AIM OF THE EXERCISE — Quote all lines below exactly. Images stay out.

COLLECTED DATA —
::::::::
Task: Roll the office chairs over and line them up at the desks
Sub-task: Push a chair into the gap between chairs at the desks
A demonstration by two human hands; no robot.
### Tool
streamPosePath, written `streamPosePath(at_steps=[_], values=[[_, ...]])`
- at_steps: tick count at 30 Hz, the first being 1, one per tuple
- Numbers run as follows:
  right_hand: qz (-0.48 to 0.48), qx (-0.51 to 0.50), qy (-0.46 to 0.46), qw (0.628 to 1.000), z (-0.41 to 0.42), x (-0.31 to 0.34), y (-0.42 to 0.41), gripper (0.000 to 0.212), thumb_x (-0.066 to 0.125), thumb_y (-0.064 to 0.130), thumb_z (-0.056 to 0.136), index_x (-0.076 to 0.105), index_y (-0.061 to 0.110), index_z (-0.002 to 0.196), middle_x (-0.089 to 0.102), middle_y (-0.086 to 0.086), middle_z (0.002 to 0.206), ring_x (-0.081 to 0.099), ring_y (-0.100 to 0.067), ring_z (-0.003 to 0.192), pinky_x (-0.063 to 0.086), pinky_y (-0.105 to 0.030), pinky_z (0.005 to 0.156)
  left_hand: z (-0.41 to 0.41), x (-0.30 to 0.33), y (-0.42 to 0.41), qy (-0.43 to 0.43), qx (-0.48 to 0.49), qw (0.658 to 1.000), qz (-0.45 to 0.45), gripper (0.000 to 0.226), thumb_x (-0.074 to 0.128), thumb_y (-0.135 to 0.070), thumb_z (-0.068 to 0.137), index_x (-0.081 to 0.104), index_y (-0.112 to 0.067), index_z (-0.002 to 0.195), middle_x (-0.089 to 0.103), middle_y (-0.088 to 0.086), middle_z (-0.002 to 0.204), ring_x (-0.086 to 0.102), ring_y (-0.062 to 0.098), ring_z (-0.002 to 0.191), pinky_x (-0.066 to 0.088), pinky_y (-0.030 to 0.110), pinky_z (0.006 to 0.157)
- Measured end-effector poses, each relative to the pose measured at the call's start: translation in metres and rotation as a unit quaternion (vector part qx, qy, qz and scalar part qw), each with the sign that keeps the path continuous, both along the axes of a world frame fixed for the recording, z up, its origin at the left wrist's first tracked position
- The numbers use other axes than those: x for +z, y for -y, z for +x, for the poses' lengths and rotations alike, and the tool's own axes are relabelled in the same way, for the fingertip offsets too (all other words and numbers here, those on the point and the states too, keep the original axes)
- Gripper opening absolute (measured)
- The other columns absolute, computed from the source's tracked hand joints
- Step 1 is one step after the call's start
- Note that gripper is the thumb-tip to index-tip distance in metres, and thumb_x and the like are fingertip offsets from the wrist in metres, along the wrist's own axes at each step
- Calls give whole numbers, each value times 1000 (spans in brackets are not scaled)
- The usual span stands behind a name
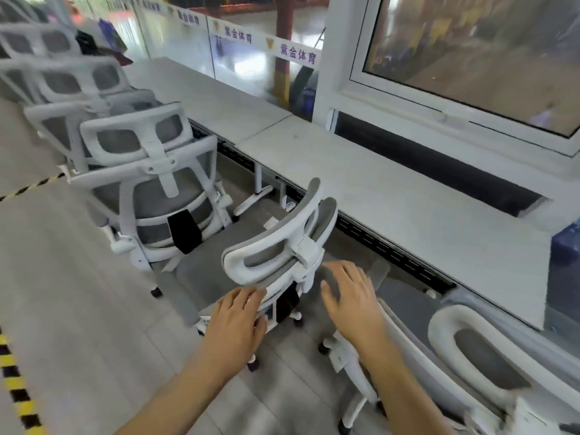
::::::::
ANSWER FOR THE TASK —
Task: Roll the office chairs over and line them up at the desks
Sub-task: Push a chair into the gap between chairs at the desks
A demonstration by two human hands; no robot.
### Tool
streamPosePath, written `streamPosePath(at_steps=[_], values=[[_, ...]])`
- at_steps: tick count at 30 Hz, the first being 1, one per tuple
- Numbers run as follows:
  right_hand: qz (-0.48 to 0.48), qx (-0.51 to 0.50), qy (-0.46 to 0.46), qw (0.628 to 1.000), z (-0.41 to 0.42), x (-0.31 to 0.34), y (-0.42 to 0.41), gripper (0.000 to 0.212), thumb_x (-0.066 to 0.125), thumb_y (-0.064 to 0.130), thumb_z (-0.056 to 0.136), index_x (-0.076 to 0.105), index_y (-0.061 to 0.110), index_z (-0.002 to 0.196), middle_x (-0.089 to 0.102), middle_y (-0.086 to 0.086), middle_z (0.002 to 0.206), ring_x (-0.081 to 0.099), ring_y (-0.100 to 0.067), ring_z (-0.003 to 0.192), pinky_x (-0.063 to 0.086), pinky_y (-0.105 to 0.030), pinky_z (0.005 to 0.156)
  left_hand: z (-0.41 to 0.41), x (-0.30 to 0.33), y (-0.42 to 0.41), qy (-0.43 to 0.43), qx (-0.48 to 0.49), qw (0.658 to 1.000), qz (-0.45 to 0.45), gripper (0.000 to 0.226), thumb_x (-0.074 to 0.128), thumb_y (-0.135 to 0.070), thumb_z (-0.068 to 0.137), index_x (-0.081 to 0.104), index_y (-0.112 to 0.067), index_z (-0.002 to 0.195), middle_x (-0.089 to 0.103), middle_y (-0.088 to 0.086), middle_z (-0.002 to 0.204), ring_x (-0.086 to 0.102), ring_y (-0.062 to 0.098), ring_z (-0.002 to 0.191), pinky_x (-0.066 to 0.088), pinky_y (-0.030 to 0.110), pinky_z (0.006 to 0.157)
- Measured end-effector poses, each relative to the pose measured at the call's start: translation in metres and rotation as a unit quaternion (vector part qx, qy, qz and scalar part qw), each with the sign that keeps the path continuous, both along the axes of a world frame fixed for the recording, z up, its origin at the left wrist's first tracked position
- The numbers use other axes than those: x for +z, y for -y, z for +x, for the poses' lengths and rotations alike, and the tool's own axes are relabelled in the same way, for the fingertip offsets too (all other words and numbers here, those on the point and the states too, keep the original axes)
- Gripper opening absolute (measured)
- The other columns absolute, computed from the source's tracked hand joints
- Step 1 is one step after the call's start
- Note that gripper is the thumb-tip to index-tip distance in metres, and thumb_x and the like are fingertip offsets from the wrist in metres, along the wrist's own axes at each step
- Calls give whole numbers, each value times 1000 (spans in brackets are not scaled)
- The usual span stands behind a name

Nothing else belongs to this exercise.